### BRIEF
Set down precisely the lines from the line with "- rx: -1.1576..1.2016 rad" through the end of the material, inclusive, and no pictures.

[[ SOURCE MATERIAL open ]]

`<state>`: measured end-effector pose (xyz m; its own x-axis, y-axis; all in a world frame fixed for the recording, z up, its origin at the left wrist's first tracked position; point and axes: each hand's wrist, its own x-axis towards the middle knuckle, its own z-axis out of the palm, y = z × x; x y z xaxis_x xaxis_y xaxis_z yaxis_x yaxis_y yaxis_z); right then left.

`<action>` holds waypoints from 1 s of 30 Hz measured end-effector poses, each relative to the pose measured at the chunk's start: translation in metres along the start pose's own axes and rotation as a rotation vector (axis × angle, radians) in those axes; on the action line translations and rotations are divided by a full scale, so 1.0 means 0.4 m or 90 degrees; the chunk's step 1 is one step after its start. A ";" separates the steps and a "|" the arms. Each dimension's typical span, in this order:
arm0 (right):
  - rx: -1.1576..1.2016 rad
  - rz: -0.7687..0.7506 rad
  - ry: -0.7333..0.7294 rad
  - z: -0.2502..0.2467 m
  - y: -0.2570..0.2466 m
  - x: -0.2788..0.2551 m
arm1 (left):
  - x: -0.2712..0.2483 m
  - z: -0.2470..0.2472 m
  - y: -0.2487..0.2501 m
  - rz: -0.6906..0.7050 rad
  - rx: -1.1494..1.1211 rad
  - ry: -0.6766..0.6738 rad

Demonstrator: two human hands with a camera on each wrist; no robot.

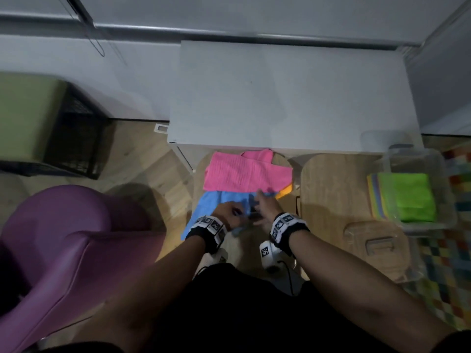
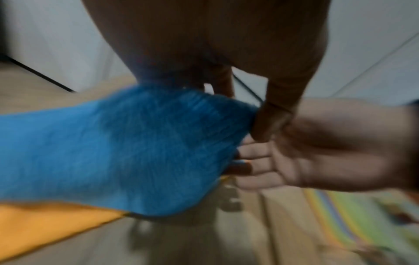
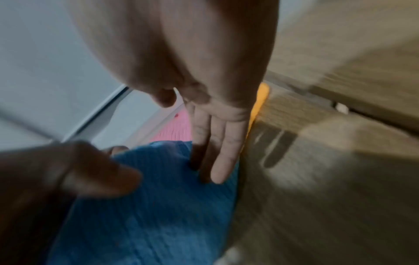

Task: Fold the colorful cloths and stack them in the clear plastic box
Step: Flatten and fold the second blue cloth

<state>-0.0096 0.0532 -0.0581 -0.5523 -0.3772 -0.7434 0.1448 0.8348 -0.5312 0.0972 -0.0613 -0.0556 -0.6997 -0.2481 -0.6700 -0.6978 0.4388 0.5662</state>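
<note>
A blue cloth (image 1: 209, 202) (image 2: 113, 143) (image 3: 158, 206) lies on a rounded wooden board in front of me, with a pink cloth (image 1: 244, 171) (image 3: 174, 129) just beyond it. An orange cloth (image 1: 285, 191) (image 2: 45, 224) (image 3: 263, 96) peeks out beneath them. My left hand (image 1: 229, 212) (image 2: 226, 44) pinches a bunched edge of the blue cloth. My right hand (image 1: 263, 205) (image 3: 215, 134) (image 2: 317, 152) has straight fingers touching the blue cloth beside the left hand. The clear plastic box (image 1: 418, 161) stands at the right, holding a stack of folded cloths with a green cloth (image 1: 413, 200) on top.
The box's clear lid (image 1: 377, 245) lies on a second wooden board (image 1: 331, 194) near me. A white table (image 1: 288, 98) stands beyond the cloths. A purple chair (image 1: 63, 238) is at my left, a black crate (image 1: 76, 138) behind it, and a chequered rug (image 1: 453, 250) at right.
</note>
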 end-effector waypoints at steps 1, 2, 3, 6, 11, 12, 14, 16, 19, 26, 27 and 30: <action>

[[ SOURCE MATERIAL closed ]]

### TASK ANSWER
  - rx: -1.1576..1.2016 rad
  - rz: -0.7687..0.7506 rad
  - ry: -0.7333..0.7294 rad
  - z: -0.2502..0.2467 m
  - y: -0.2570..0.2466 m
  - x: -0.2788..0.2551 m
arm1 (left):
  - x: -0.2712..0.2483 m
  - z: -0.2470..0.2472 m
  - y: -0.2487..0.2501 m
  - rz: -0.6906..0.7050 rad
  - rx: -1.1494..1.1211 rad
  - ry: -0.6766..0.6738 rad

Demonstrator: two human hands with a camera on each wrist; no robot.


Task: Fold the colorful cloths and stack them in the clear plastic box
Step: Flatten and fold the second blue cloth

<state>-0.0096 0.0532 -0.0581 -0.5523 -0.3772 -0.7434 0.1448 0.8348 -0.5312 0.0972 -0.0613 -0.0556 -0.6997 -0.2481 -0.6700 -0.6978 0.4388 0.5662</state>
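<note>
A blue cloth (image 1: 209, 202) (image 2: 113, 143) (image 3: 158, 206) lies on a rounded wooden board in front of me, with a pink cloth (image 1: 244, 171) (image 3: 174, 129) just beyond it. An orange cloth (image 1: 285, 191) (image 2: 45, 224) (image 3: 263, 96) peeks out beneath them. My left hand (image 1: 229, 212) (image 2: 226, 44) pinches a bunched edge of the blue cloth. My right hand (image 1: 263, 205) (image 3: 215, 134) (image 2: 317, 152) has straight fingers touching the blue cloth beside the left hand. The clear plastic box (image 1: 418, 161) stands at the right, holding a stack of folded cloths with a green cloth (image 1: 413, 200) on top.
The box's clear lid (image 1: 377, 245) lies on a second wooden board (image 1: 331, 194) near me. A white table (image 1: 288, 98) stands beyond the cloths. A purple chair (image 1: 63, 238) is at my left, a black crate (image 1: 76, 138) behind it, and a chequered rug (image 1: 453, 250) at right.
</note>
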 end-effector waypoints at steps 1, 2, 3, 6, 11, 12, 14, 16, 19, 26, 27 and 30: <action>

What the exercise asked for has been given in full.